Your goal
Reproduce the line containing "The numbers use" in the listing below, then every later line up to the end, precisely as written.
● ● ● ● ● ● ●
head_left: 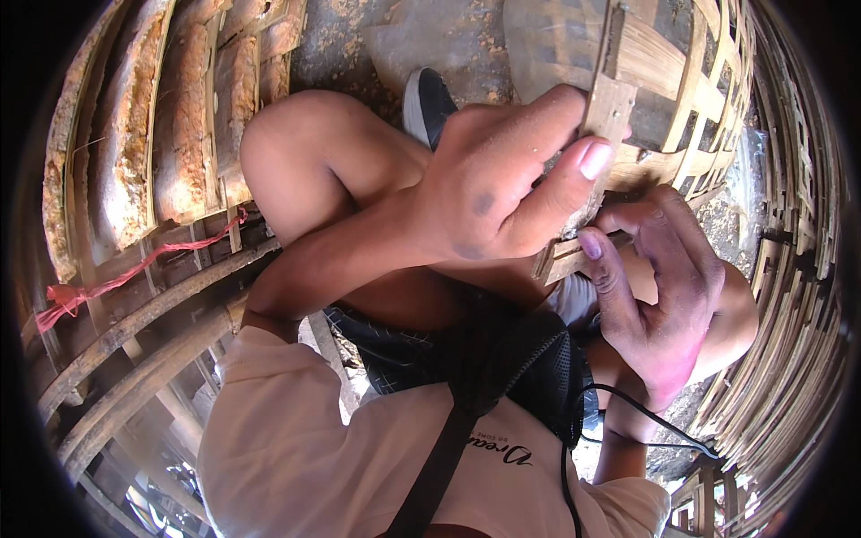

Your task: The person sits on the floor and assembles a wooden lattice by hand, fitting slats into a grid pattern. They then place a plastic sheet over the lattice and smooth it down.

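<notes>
A narrow, flat strip of bamboo or wood (610, 106) slants up and away in front of my body. My left hand (493, 184) grips it around the middle, thumb pressed along the near face. Close to its lower end, my right hand (668, 282) pinches with thumb and bent forefinger; a short wooden end (561, 260) sticks out beside that thumb. Whether this end belongs to the same strip I cannot tell. Behind the strip's upper part stands a woven bamboo basket (686, 94) with open slats. The fingertips of my left hand are mostly hidden behind the strip.
Bundled thin bamboo strips (762, 350) lie along the right. On the left are rough-faced slatted panels (184, 125), curved poles (152, 314) and a red plastic tie (148, 266). A dark shoe (433, 106) shows beyond my knee. A black pouch (547, 372) and cord hang at my front.
</notes>
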A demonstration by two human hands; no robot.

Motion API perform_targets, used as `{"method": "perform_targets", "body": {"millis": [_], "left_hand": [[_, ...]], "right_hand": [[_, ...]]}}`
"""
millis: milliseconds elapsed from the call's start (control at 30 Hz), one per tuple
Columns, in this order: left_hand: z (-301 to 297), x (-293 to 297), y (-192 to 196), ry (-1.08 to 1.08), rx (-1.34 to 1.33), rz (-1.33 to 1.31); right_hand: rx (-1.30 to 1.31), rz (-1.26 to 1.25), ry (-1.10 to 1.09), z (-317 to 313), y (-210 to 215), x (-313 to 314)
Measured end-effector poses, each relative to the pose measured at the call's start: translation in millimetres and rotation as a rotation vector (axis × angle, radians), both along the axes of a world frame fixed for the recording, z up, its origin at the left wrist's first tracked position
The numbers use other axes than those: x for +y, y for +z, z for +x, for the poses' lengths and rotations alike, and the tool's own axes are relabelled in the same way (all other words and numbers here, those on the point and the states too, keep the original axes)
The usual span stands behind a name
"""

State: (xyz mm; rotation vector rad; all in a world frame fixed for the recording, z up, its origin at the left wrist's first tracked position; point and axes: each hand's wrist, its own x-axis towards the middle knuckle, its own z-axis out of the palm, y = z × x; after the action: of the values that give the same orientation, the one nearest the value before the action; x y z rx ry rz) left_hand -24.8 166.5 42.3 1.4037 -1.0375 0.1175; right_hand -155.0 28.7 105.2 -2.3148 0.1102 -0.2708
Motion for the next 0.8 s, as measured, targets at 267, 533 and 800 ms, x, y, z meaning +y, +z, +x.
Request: {"method": "perform_targets", "body": {"millis": [267, 533, 800], "left_hand": [[0.9, 1.6, 1.8, -0.014, -0.035, 0.032], [1.1, 9.2, 8.0, -0.005, -0.004, 0.172], [1.5, 4.4, 4.4, -0.030, -0.063, 0.058]], "right_hand": [[-0.130, -0.103, 0.110, -1.8, 0.2, -6.7], [-0.150, -0.328, 0.089, -4.0, -11.3, -1.6], [-0.313, -0.368, -0.164, 8.8, -5.9, -34.3]]}}
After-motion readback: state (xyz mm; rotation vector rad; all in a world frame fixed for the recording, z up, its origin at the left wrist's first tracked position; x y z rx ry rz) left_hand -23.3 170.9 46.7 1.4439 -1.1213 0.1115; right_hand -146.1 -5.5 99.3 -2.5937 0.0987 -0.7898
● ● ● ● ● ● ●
Reply
The numbers use other axes than those: x for +y, y for +z, z for +x, for the poses' lengths and rotations alike, and the tool's own axes are relabelled in the same way (all other words and numbers here, those on the point and the states too, keep the original axes)
The usual span stands behind a name
"""

State: (xyz mm; rotation vector rad; all in a world frame fixed for the recording, z up, its origin at the left wrist's first tracked position; point and axes: each hand's wrist, its own x-axis towards the middle knuckle, its own z-axis out of the palm, y = z × x; after the action: of the values that give the same orientation, the one nearest the value before the action; x y z rx ry rz) left_hand -24.8 166.5 42.3 1.4037 -1.0375 0.1175; right_hand -155.0 28.7 105.2 -2.3148 0.1102 -0.2708
Motion for the next 0.8 s, as measured, targets at 267, 533 and 800 ms, x, y, z meaning +y, +z, +x.
Request: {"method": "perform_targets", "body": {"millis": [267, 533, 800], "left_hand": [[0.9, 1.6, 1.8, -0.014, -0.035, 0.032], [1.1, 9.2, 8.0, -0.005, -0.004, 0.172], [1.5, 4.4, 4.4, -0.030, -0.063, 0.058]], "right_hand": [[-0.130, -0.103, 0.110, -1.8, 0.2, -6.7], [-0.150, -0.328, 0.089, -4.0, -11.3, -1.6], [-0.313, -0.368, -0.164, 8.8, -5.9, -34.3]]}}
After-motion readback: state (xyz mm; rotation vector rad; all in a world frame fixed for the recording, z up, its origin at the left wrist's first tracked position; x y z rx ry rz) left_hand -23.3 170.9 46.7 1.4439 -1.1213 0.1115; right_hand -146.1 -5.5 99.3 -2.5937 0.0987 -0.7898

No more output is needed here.